The echo of flesh against stone rang through the crimson chamber, dull and wet, over and over again.
Each strike reverberated like a mournful bell tolling for the dead.
Kairos' fists slammed into the cold temple floor, again and again, with a fury that bordered on madness. The marble was long since shattered, reduced to jagged dust and smeared blood. His hands—if they could still be called that—were raw slabs of shredded flesh. Bones jutted out like white thorns, glistening with every drop of blood that flowed, slow and syrupy, from the torn remains of skin.
And yet, he didn't stop.
Couldn't.
Not while the memory was still fresh.
Not while the grief still lived.
He bit down on his lower lip so hard it split, and thick blood rolled down his chin. A line of red traced the curve of his jaw before breaking into droplets that spattered onto the ground. Each droplet vanished into the fractured lines of the temple floor—lines that seemed to drink the blood eagerly, as though the stone remembered the sacrifices it had already consumed.
"Damn it..." Kairos hissed, voice hoarse, no louder than a breath. "Why did it have to end like this?"
His words dissolved into the silence.
There was no reply.
Only the deep, suffocating quiet of a place that had not known laughter in centuries. A place built for mourning. A place that devoured hope.
The silence wasn't just empty—it was watching.
A little while back...
The temple hadn't always pulsed like a dying heart.
When they first stepped inside, it had appeared… familiar. A warped reflection of the palace they had grown up in, the palace. The same grand arches. The same towering columns. But here, everything was bathed in bloodlight—an arterial glow that seemed to ooze from the very stone. It shimmered behind the veins etched deep into the walls, like some grotesque circulatory system.
It was beautiful.
And wrong.
The air was heavy with old death.
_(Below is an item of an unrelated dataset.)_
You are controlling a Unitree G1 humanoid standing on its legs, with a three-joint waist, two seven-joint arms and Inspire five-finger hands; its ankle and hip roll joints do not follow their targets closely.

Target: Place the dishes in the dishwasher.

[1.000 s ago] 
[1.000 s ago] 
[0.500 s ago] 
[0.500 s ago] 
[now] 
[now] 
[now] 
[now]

Like breathing in the last scream of a thousand ghosts.
"It looks like home," Illumi had murmured. "But it feels like something's wearing our home like a mask."
They moved with caution, footsteps muffled against the soft layer of ash carpeting the floor. Symbols spiraled across the marble—curving runes in no language they had ever studied. Some moved subtly when you weren't looking, like the whisper of a serpent's tongue against your skin.
"It's an altar," Lysander had said, frowning. "Or… a grave."
"No," Kairos had replied, stepping forward, drawn by some invisible tether. "It's both i guess? I don't know but It's where truth was buried. I can feel it. Why else will father forbid anyone from ever crossing it?"
"Your obsession will kill us," she snapped, but there was no real heat in her words. Only fear. She tightened her grip on her saber, the red tattoos across her forearms dimming, as though the runes themselves were suffocating.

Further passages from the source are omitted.